Originally published at: https://boingboing.net/2020/02/01/1980s-vhs-babes-shooting-machi.html
…
Everything old is new again
This clip was in Jackie Brown 1997.
I was trying to remember why this seemed so familiar. Unfortunately I couldn’t quite get my memory working as I was distracted by the mullet and Zubaz this video caused to spontaneously burst from my body.
Mullets and Zubaz? Maybe this will better help jog your memory
Rule 34 in action. Bleh.
I can’t bring myself to condemn the videos entirely because I love this song.
Turns out Rule 34 existed before the internet did!
Came to make sure this had been posted. Thank you, Numb_Thumb_Hero, for stepping up.
That was kind of terrifying to watch, even knowing that presumably nobody died in the making of the video or it wouldn’t have gone to market.
Would it have killed the producers to give a bit of a training session so the models knew how to safely handle the recoil of automatic fire? The lass with the AR-15 looked like she was going to tip over backwards spraying bullets all over the camera crew the whole time.
I’m not even knowledgeable about guns and I could tell those ladies didn’t have much clue what they were doing with the very dangerous items they were given to handle.
Also apparently the only sexy way to shoot a gun is from the hip so you have no idea what it’s pointed at.
I was expecting the Annihilator 2000 from Beverly Hills Cop 3.
All those flying hot shell casings and exposed flesh makes me very nervous.
I remember seeing this very ad, probably in the early 90s, but I don’t remember where I saw it.
Everybody’s got to eat…
…I suppose.
I saw it and the videos for sale at gun shows when I was young.

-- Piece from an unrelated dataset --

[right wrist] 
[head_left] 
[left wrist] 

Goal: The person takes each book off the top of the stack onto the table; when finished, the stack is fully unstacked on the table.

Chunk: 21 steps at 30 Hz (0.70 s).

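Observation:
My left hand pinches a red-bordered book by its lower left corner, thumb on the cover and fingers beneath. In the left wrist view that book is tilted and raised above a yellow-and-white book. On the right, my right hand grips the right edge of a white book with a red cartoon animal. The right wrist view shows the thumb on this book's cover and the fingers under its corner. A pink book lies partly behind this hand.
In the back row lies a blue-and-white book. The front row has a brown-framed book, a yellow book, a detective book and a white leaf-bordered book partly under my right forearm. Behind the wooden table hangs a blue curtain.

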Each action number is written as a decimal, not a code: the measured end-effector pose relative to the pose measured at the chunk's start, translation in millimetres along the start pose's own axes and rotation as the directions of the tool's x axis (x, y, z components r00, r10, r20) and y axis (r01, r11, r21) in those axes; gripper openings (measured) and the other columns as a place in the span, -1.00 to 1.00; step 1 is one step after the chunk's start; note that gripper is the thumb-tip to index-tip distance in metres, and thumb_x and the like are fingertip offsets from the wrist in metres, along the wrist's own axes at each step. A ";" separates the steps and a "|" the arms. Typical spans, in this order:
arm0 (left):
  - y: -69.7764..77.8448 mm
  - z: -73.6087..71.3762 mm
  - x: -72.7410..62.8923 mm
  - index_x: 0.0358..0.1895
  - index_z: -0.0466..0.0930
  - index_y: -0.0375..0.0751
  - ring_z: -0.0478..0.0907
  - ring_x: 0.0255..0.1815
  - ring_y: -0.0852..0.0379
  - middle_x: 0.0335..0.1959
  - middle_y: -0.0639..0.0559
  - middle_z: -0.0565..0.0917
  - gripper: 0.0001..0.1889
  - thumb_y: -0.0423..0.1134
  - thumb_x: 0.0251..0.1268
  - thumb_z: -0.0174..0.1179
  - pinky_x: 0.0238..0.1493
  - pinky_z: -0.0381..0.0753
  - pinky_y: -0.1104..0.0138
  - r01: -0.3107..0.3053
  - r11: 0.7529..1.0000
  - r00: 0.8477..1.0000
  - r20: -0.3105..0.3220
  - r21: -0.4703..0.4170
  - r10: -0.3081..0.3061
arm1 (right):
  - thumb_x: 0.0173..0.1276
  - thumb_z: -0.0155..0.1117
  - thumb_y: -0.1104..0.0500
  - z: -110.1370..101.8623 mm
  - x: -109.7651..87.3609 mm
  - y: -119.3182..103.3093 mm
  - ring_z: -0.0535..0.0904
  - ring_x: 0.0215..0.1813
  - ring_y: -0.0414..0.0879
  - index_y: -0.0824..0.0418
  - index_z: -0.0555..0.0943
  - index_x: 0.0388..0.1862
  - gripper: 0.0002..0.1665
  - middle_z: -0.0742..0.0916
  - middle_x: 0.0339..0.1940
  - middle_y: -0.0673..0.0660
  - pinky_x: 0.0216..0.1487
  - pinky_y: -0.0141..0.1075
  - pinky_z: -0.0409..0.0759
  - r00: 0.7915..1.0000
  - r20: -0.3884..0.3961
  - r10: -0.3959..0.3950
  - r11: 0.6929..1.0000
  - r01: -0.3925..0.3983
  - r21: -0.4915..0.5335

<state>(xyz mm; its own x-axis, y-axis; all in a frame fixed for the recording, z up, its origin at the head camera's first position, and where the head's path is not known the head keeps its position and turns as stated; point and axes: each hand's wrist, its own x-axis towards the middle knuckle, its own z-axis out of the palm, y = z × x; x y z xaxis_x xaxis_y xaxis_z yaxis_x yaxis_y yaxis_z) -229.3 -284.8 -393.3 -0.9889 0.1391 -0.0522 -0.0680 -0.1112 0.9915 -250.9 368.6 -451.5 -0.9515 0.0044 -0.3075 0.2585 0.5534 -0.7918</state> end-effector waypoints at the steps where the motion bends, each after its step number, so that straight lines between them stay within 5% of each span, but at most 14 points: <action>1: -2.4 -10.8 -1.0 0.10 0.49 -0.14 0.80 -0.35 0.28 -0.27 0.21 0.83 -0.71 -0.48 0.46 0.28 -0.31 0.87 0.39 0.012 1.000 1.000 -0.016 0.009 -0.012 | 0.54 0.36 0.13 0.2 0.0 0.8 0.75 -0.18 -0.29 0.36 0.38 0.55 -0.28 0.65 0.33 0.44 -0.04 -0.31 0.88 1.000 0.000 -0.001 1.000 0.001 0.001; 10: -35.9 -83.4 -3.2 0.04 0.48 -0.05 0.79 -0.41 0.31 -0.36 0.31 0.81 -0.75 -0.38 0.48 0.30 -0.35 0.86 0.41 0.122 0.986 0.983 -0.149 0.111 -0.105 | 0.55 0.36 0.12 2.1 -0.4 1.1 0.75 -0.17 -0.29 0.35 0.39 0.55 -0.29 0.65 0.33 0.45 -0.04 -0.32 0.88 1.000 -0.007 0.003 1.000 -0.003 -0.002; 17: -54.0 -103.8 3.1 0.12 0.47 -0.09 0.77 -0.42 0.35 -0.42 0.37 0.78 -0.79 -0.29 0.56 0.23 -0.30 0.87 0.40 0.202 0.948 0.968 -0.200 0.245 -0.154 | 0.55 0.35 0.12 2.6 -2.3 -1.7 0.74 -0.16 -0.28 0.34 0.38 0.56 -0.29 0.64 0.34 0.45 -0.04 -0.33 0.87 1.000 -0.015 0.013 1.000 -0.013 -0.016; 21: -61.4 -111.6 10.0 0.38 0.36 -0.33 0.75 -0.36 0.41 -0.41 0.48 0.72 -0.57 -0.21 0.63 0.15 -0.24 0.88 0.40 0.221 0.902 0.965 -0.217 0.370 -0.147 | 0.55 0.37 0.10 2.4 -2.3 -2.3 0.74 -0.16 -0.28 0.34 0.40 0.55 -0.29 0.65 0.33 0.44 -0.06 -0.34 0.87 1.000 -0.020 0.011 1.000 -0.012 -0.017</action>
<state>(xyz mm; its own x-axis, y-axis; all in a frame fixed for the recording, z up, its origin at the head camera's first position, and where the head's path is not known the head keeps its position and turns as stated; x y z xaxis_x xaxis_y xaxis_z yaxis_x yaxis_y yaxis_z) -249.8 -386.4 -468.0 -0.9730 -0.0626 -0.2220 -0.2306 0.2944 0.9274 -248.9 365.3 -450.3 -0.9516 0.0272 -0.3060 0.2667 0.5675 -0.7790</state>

I recall thinking the babes were hot, but didn’t understand why we needed to involve guns.
It’s a bit icky now. Not just because guns, but the whole, “Hot Babes doing manly dude stuff” is icky. I like fishing and the “Hot babes fishing” genre is icky too.
Amy Schumer has a hot take adjacent to this:
Came here looking for The Cramps and Negativland and good work everyone.
PETA ad be damned - THIS is the whitest thing ever created.
Hmm, working at Quantel (Quantel - Wikipedia - now subsumed into Grass Valley), I can pretty much guarantee that it was our gear (Paintbox) that was used to create the funky page flips and transitions in this sexist epic.
Techno-nostalgia!
P.S. Also used on ‘Money for Nothing’ by Dire Straits. Another period piece.